Ölen eşinin mezarındaki toprağı her gün bağrına basan;  Nurettin Amca’dır.

Başkasına kaçacağını anladığında bile, karısının ayakkabısının altına tüm parasını koyan;  Aşık Veysel’dir.

“Artık evli, adına kara çalınmasın” diye sevdiğinin gerçek adını söylemeyip “Mihriban” diye mahlas takan; Abdürrahim Karakoç’tur.

Yıllarca hapisten çıkmasını bekleyip, özgürlüğe kavuştuğunda kendini terk eden Nazım’ın mektuplarını ölene kadar tahta bavulunda saklayan Piraye’dir.

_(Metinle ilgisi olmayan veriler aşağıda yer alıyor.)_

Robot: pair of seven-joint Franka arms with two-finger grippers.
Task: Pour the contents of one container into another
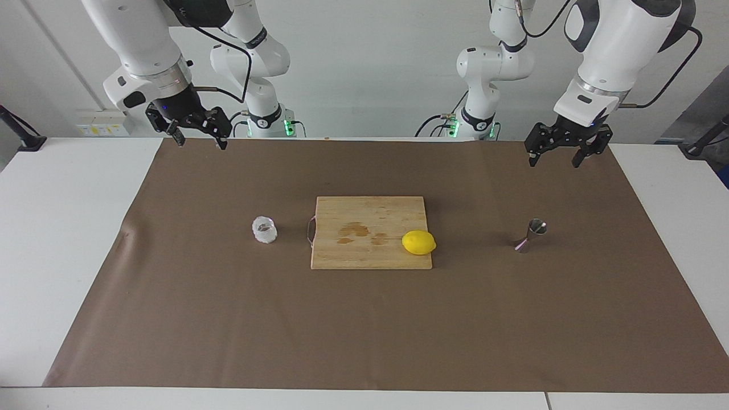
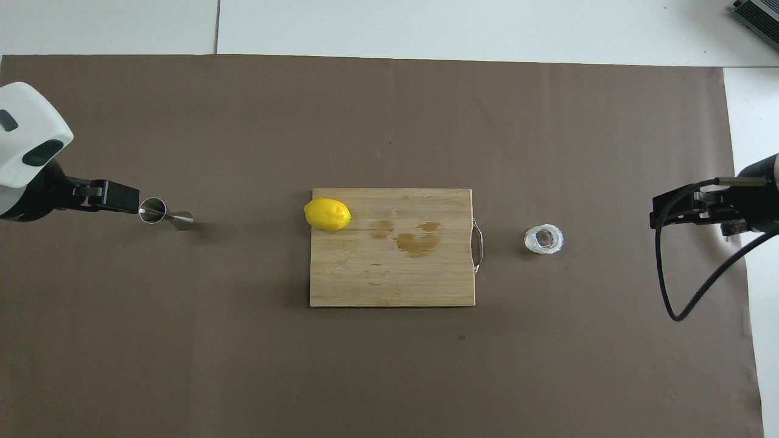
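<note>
Board (image 1: 370, 228) with lemon (image 1: 418, 242) between tumbler (image 1: 265, 230) and jigger (image 1: 531, 234) — both pincers (image 1: 198, 135) (image 1: 560, 152) released.

glass (image 1: 264, 229) upright | jigger (image 1: 531, 235) upright | both hands raised, open
</note>
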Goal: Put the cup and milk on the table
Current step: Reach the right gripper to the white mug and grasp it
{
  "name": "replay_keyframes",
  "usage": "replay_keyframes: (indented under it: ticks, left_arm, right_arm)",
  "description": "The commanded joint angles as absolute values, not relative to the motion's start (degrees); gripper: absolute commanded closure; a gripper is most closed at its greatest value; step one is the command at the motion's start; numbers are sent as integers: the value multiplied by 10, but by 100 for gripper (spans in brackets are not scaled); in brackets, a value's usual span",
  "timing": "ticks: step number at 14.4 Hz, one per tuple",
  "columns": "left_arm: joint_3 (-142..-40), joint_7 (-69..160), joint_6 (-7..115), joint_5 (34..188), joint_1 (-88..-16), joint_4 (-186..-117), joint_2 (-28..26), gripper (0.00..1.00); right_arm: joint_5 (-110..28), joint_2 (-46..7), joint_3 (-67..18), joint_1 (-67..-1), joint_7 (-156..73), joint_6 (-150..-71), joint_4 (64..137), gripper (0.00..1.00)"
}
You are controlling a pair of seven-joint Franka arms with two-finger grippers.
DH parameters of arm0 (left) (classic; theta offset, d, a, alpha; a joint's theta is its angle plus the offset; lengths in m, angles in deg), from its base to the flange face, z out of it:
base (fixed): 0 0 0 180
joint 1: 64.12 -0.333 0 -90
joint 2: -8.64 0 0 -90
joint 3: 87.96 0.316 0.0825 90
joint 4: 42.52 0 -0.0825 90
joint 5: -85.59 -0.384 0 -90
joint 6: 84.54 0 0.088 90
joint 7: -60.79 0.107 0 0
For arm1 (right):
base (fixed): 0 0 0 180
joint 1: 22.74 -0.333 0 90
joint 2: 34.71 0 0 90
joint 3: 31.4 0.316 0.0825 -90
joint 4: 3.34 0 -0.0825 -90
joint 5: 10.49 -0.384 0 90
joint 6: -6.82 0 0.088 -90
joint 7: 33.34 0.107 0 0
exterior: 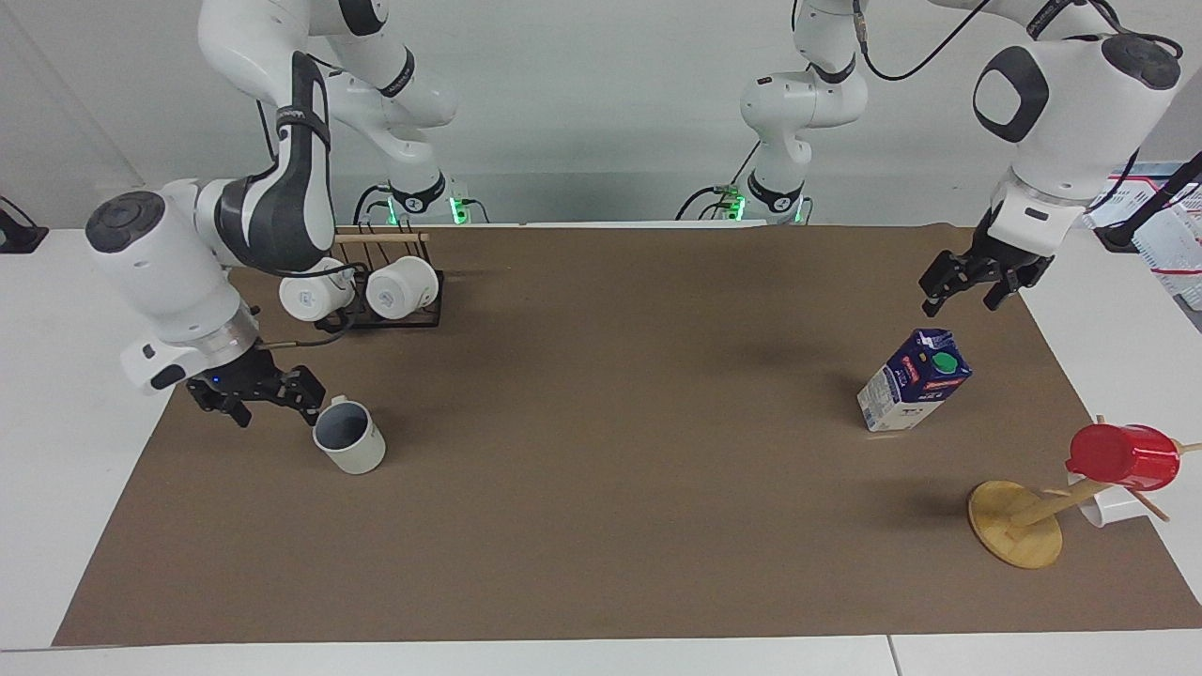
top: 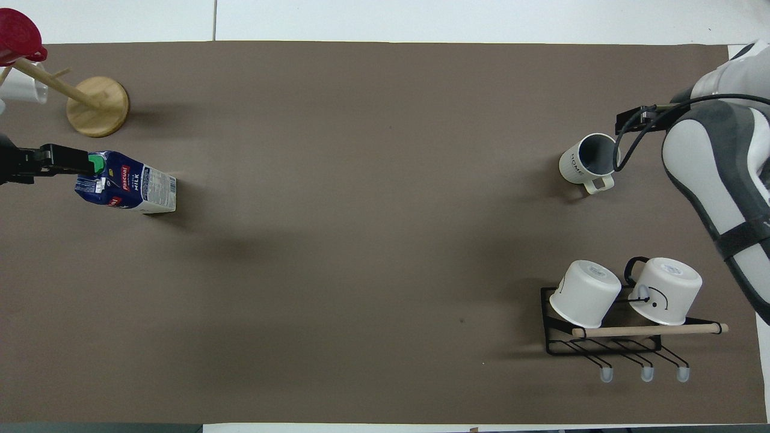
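Observation:
The cup, off-white with a bluish-grey inside, stands upright on the brown mat of the table. My right gripper hangs low and open just beside it, toward the right arm's end of the table, one fingertip close to the rim; nothing is held. The milk, a blue and white carton with a green cap, stands on the mat toward the left arm's end. My left gripper hovers open above the mat, higher than the carton's top and apart from it.
A black wire rack with two white mugs lies near the right arm's base. A wooden mug tree carrying a red cup and a white mug stands beside the milk, farther from the robots.

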State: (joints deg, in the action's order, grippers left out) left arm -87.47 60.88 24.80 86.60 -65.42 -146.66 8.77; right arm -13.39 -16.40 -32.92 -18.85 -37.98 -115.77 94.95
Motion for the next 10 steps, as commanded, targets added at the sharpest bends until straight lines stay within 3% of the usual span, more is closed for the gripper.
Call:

Hiçteki hep’i sevmek, gönlüne düşen sebebi sevmek…

Olmayanı sevmek, varmış gibi...

Hiç kavuşmamışcasına, yahut hiç ayrılmamış gibi…

Özlediğinde, sevdiğini derin bir nefesle ciğerlerine çekmek, oksijen gibi …

Aynı evde, aynı protokole imza atan yabancılar, kıtalararası olup birbirinin düşüyle uyanıp bir araya gelemeyen sevdalılar...

Hangisi gerçek sevgili şimdi ?

 Sevdayı hisseden yürekleriniz dert görmesin..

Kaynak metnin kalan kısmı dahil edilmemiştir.